By Marcelo Gleiser
"What is essential is invisible to the eye," said the fox to the prince in Saint-Exupery's classic fable The Little Prince. And this is not only true when we refer to human emotions; in the universe, too, what is essential is invisible to the eye.
During the 20th century, astronomers collected a huge amount of information about the distribution of galaxies in the sky, their properties and composition. Even as early as the 1930s, Fritz Zwicky from Cal Tech noticed that whenever galaxies collect in clusters, they fly about each other at surprisingly high speeds.
His conclusion? A lot of invisible matter surrounds these galaxies, like ethereal cloaks, and that it is the gravitational pull from all this extra matter that causes the surprising motions of galaxies about each other.
Now, eight decades later, the case for the existence of dark matter, that is, matter that is around galaxies but doesn't shine, is very clear cut.
That there is dark matter shouldn't be a surprise. Even if some of us are real bright, we are all dark matter, because we don't produce our own light. At most, we emit radiation in the infrared, invisible to the human eye. Same with planets and their moons that also only reflect visible light.
But what is surprising is that this dark matter hovering about galaxies is something quite different: it has nothing to do with ordinary matter, matter made of protons, neutrons and electrons. Problem is, we have no clue what it is.

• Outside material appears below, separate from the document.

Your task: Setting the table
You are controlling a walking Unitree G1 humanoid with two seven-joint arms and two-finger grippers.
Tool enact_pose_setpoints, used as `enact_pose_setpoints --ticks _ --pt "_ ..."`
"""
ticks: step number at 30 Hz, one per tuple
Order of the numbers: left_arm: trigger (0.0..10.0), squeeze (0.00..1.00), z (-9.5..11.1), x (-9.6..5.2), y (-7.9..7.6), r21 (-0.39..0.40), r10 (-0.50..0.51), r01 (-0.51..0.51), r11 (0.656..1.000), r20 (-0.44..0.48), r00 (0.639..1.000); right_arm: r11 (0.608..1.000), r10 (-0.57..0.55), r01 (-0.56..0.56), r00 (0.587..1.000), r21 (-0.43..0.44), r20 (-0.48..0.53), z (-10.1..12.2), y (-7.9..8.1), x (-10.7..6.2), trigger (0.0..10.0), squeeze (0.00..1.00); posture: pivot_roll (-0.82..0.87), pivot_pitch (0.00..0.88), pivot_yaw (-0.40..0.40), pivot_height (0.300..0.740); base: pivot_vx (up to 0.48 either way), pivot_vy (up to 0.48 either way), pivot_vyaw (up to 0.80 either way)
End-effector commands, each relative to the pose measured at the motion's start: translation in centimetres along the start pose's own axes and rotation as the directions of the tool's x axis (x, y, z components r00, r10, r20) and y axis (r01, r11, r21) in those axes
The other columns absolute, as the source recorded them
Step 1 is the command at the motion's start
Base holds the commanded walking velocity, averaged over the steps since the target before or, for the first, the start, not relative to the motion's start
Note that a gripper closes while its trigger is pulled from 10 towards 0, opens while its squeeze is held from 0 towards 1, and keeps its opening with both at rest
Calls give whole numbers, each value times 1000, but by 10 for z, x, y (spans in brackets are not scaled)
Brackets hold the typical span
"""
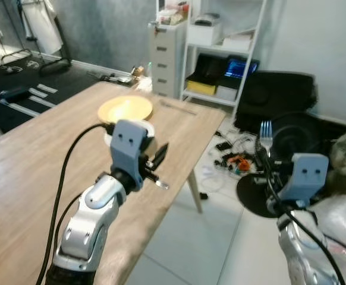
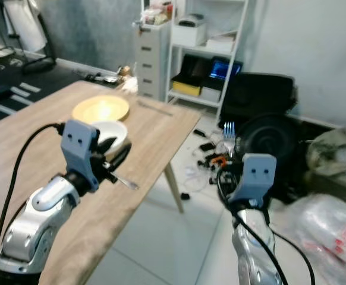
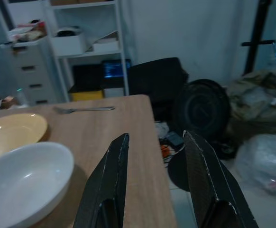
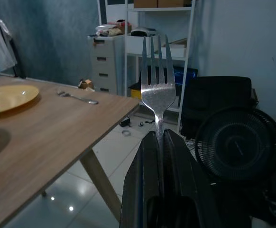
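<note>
Right gripper (image 4: 159, 137), lower centre of its wrist frame, clamps an upright silver metal fork (image 4: 157, 83) beside the wooden table (image 1: 36, 154); left gripper (image 3: 154, 156) hovers empty, fingers parted, near the white bowl (image 3: 19, 183) and yellow plate (image 1: 125, 108).

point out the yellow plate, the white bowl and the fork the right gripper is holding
yellow plate (image 1: 125, 108), left eye view, middle of its face
white bowl (image 3: 22, 183), left wrist view, inside of the bowl
fork (image 4: 157, 90), right wrist view, base of the tines above the right gripper (image 4: 159, 142)
</note>
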State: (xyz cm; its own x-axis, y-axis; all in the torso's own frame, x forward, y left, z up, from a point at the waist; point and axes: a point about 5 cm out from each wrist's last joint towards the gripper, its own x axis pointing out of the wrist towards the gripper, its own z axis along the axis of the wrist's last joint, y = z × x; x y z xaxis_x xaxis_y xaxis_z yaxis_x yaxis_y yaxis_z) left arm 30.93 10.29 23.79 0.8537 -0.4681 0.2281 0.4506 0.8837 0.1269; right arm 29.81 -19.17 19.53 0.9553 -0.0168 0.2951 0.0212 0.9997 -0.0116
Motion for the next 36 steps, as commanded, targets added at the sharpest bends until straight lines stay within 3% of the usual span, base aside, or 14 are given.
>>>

Well, we do know a few things. For example, it seems that most of dark matter is made of tiny particles that interact only very weakly with ordinary matter. Sometimes they are called "wimps" (weakly interacting massive particles.) There are some suggestions to what these wimps could be, but so far we are not sure.
Recently, results were announced on a search for wimps in an underground mine in Minnesota, the CDMS experiment. In spite of much expectation, the results are still uncertain. The search goes on. Meanwhile, dark matter has inspired some wonderful books, such as Philip Pullman's His Dark Materials trilogy.

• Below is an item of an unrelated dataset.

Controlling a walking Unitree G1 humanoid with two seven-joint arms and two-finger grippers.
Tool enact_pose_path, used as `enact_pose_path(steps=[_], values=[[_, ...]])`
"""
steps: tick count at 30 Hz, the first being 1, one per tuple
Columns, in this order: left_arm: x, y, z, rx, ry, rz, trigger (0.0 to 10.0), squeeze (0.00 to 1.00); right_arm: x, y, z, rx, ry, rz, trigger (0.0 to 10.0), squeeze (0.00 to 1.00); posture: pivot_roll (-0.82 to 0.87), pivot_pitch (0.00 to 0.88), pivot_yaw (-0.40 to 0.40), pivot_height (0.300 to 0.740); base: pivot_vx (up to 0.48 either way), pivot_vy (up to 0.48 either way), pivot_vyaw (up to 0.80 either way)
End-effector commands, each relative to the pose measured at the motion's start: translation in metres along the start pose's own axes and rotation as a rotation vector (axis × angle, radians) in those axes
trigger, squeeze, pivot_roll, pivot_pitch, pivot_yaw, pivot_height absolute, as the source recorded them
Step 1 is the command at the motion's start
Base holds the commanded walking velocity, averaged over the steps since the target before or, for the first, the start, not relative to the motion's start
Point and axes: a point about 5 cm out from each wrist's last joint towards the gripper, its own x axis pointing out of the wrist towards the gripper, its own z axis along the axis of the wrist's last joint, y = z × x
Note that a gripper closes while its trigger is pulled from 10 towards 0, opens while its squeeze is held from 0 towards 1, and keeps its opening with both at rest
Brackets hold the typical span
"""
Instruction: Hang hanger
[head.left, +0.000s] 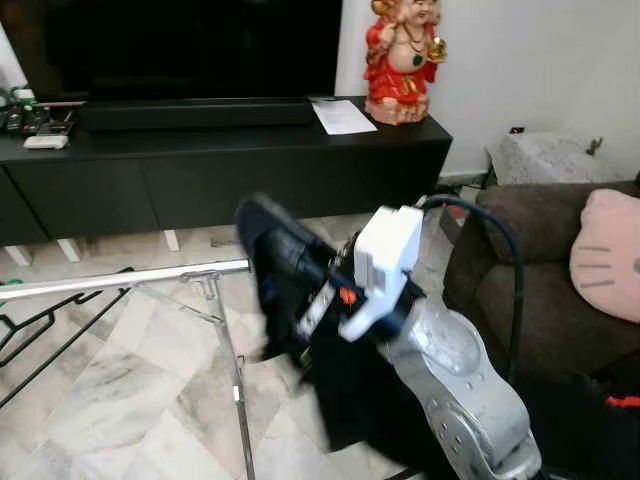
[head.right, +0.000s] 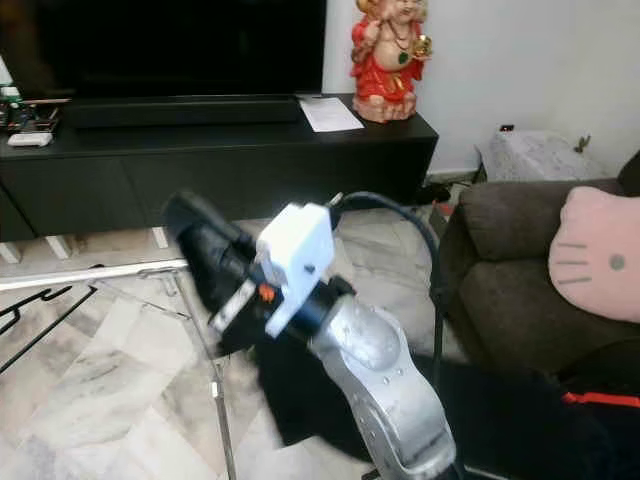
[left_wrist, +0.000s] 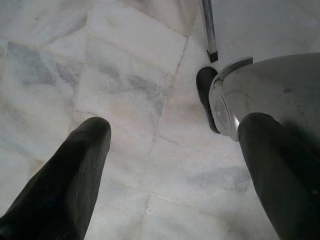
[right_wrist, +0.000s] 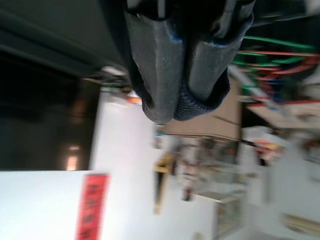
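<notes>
Currently:
- Right claw is raised in mid-air with its fingers pressed together tip to tip and no gap between them.
- A dark cloth hangs just beneath that claw and its wrist. Whether the fingers pinch it, I cannot tell.
- Rail, silver, runs level just left of the claw's tip and a little below it. Claw and rail are apart.
- Hanger, black wire, sits under the rail's far left end, well left of the claw and lower. The claw does not touch it.
- Beyond the claw tip is a black TV bench. A red figurine stands on its right end.
- Right of the claw's arm is a brown sofa with a pink cushion.
- Left claw points down at the marble floor, fingers spread wide with nothing between them and touching nothing.
- A rack leg's foot stands on the floor ahead of the left claw.
</notes>
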Motion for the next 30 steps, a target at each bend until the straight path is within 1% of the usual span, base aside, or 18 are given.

We also know that dark matter is about six times more abundant than ordinary matter. So, our material stuff is clearly subdominant when it comes to galactic and cosmological dynamics. We have just heard the results from UCLA astronomer David Law and collaborators that the shape of the dark matter cloak surrounding our own Milky Way is similar to that of a squashed beach ball. Again, a big surprise; it would make much more sense if it were simply a nicely spherical blob surrounding our galaxy, as nearly symmetrical as possible. This is because, as stars, large mass objects that form due to gravity tend to assume spherical shapes. Why then does our galaxy's dark matter cloak have this funny shape? What about other galaxies? We still don't know. But the message is clear: Nature really doesn't care much for our expectations of symmetry and order.